Im confused. All those small day to day technical things you described are opportunities to help and care about sick people. On the otherside of the chart is someone in pain. Its maybe not House, but it will make a huge difference in their life. If I was hiring a doctor, I'd want the person that understood that.


Picture a lab.

It's a Nobel laureate's lab. They work on biochemistry. They work on producing drugs that might one day cure cancer. Everyone that works there gets to say, "all the small, day to day, technical things I do ... are opportunities to help advance the fight against cancer!" And it's plausible! They're rockstars!

The primary investigator, he still has to chair like six goddamned committees because that's the institutional politics of his job. But it lets him do his job, so it gives him a chance to cure cancer! Surely that somehow makes all those committees less tiresome and boring. Every time someone spends half an hour arguing the merits of switching what brand of coffee pod they want in the faculty lounge (read: closet), he can think to himself, I'm doing this to cure cancer! Certainly that makes all the boredom just zip and go away.

His senior PhD student? When he's up at three AM writing a last-second response to a peer review of his latest publication of a boring and predictable iteration of their last study (but needed, to juice his pub count and help him land a job FIGHTING CANCER!)... when that response makes it abundantly clear the reviewer didn't bother reading his damn paper and just wants the student to revise it to cite the reviewer's last paper (to juice their pub count)... well, that student can rub the grit out of his eyes, pour himself another cup of discount-brand pod-coffee, and say, this is awesome! I'm helping to fight cancer!

When the janitor comes in in the morning, and gets pissed because the water has turned blacker than the faculty's discount coffee but the nearest closet with a hose is on the other side of the goddamn building, well... hey, that's okay. Because he's keeping this lab clean, which helps the lab workers do their jobs, which means he's helping FIGHT CANCER!

None of that is un-true. All of that helps people get out of bed in the morning. But just because your job, big picture, has a noble end doesn't mean the every-day misery of every-day work is somehow magically awesome.

If I was hiring a doctor, I'd want the person to understand that. Because if they didn't, they'd be a goddamn train wreck once they found out that hours of paperwork hoop-jumping isn't any more exciting just because it's medically related.

I don't mean to go ad-hominem here, but honestly: are you a college student or something?

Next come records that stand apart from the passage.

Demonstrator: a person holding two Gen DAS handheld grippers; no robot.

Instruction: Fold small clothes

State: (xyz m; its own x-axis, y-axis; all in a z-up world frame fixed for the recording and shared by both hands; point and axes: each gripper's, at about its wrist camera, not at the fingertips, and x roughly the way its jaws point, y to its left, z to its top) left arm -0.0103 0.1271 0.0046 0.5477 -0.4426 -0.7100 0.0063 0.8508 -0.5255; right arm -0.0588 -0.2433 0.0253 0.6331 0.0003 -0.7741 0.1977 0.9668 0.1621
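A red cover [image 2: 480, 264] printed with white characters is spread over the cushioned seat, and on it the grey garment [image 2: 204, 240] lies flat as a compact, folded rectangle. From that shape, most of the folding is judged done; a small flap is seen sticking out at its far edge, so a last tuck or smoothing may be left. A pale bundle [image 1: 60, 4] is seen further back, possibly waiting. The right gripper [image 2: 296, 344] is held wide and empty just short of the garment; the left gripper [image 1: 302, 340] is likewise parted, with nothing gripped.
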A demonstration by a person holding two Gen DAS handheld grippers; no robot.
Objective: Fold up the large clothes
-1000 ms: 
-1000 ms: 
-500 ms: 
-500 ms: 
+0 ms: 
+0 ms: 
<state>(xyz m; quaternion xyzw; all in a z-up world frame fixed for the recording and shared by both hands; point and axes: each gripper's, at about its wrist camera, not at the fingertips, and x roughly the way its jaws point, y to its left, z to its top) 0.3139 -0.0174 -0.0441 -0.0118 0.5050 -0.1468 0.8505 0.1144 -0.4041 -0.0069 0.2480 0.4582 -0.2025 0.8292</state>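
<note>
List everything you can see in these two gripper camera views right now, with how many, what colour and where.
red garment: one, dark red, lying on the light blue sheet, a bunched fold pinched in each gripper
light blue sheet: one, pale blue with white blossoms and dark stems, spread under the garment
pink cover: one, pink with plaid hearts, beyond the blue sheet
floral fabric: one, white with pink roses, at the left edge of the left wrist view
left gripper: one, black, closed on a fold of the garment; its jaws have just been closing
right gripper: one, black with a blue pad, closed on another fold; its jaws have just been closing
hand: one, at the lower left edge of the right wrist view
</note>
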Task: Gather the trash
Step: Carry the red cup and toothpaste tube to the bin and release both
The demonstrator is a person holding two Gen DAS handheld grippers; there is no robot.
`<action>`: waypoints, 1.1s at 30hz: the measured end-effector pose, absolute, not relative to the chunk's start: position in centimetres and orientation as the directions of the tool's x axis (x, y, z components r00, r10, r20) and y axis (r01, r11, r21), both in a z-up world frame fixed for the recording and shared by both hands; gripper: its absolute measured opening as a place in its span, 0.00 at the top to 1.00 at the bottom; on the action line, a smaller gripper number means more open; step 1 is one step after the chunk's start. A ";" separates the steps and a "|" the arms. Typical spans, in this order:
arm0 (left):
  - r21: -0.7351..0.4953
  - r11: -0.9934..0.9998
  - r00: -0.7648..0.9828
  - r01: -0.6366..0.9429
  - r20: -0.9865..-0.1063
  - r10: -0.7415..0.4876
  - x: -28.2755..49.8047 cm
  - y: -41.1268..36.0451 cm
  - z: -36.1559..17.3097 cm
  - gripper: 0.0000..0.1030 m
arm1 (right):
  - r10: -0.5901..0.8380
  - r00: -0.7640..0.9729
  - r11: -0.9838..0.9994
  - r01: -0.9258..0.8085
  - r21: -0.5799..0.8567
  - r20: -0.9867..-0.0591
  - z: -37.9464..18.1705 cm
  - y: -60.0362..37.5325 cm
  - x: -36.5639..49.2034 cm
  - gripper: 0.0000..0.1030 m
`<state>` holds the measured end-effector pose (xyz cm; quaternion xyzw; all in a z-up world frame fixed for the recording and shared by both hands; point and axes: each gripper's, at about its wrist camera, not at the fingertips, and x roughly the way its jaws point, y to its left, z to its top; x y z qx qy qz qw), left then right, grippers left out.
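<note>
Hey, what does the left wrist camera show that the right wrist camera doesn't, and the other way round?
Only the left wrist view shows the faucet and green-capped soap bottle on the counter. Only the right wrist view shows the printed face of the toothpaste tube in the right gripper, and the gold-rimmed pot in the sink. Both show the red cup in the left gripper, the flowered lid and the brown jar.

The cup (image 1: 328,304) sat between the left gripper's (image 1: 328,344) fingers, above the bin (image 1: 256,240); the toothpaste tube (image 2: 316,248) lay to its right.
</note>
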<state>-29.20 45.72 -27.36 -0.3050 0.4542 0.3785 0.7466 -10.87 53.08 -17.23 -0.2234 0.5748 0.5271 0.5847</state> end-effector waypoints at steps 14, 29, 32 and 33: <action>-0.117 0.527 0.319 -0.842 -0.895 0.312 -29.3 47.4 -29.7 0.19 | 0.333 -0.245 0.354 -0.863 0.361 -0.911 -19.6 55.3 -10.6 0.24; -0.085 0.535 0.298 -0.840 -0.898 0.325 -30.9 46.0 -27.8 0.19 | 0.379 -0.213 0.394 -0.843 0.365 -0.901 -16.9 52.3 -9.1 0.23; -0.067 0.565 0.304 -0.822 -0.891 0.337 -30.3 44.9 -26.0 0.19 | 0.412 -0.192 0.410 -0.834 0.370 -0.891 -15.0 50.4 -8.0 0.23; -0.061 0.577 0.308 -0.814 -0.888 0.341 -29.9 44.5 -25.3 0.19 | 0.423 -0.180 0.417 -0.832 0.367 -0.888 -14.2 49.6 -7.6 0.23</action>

If you've held down a job, you should fully understand that the "mission" of the job is separate from the day-to-day tedium of ... work. Work is work.


One likely won't get that good at surgery unless they practiced a lot. And if they had no interest towards that profession they likely won't be putting in crazy hours in their prime early career time becoming a surgeon.

You can't even become good at flipping burgers without being interested in doing it.


"Interest" is not "love" or "passion". Anyone using the latter terms as synonyms for the former is seriously diluting their meaning.


My parents are surgeons and considering all the stories they’d tell me growing up about the conditions they treat and the surgeries they perform I’ve got to say it always sounded like what you describe as the fantasy. They still enjoy it in their 60s.

Boredom has never been an enemy they’ve faced. And I’ve thought about it and over the last decade of programming I get it. Boredom hasn’t been an enemy I’ve met. And I look around at my friends and nor is it an enemy they know.

I think the cynicism just misses the joy most people get from performing their craft right.


Of course they don't discuss the boring routine. When I get home, I talk about the highlight of the day/week, too - no one talks about the ubiquitous routine. But it's a job, not an episode of ER - most of it is the ubiquitous routine of jobs everywhere.


Yeah, but that routine isn’t really boring, is it? My job is arguably less exciting and I don’t find it boring.


You're talking about the bad ones, the ones I hate to see. The friends I'm talking about are all excellent professionals. Passion matters.


No, I'm talking about 99% of docs 99% of the time. It's a job. It's a great job sometimes, but it's paperwork most of the time. For every hour we spend rounding in the morning - when we're given at best 2/3 of the time we need to actually do the bare minimum, and half the time we need to really talk to people - we spend another 1-2 hours (minimum) in a windowless room doing a pile of paperwork notating the hell out of the morning's visits. I won't mention the X additional hours doing bullshit like wrangling with insurance companies and home healthcare and calling the nurse to very-politely-because-we're-all-a-team-here find out why my STAT EKG on last night's chest pain didn't get a fucking EKG. No one is passionate about paperwork in windowless rooms and workplace political wrangling. No one. But that's what it is most of the time, because it's a job. A real world job, with TPS reports (heh) and never enough printer paper to go around.

But, hey, if you want to buy the hype, go for it.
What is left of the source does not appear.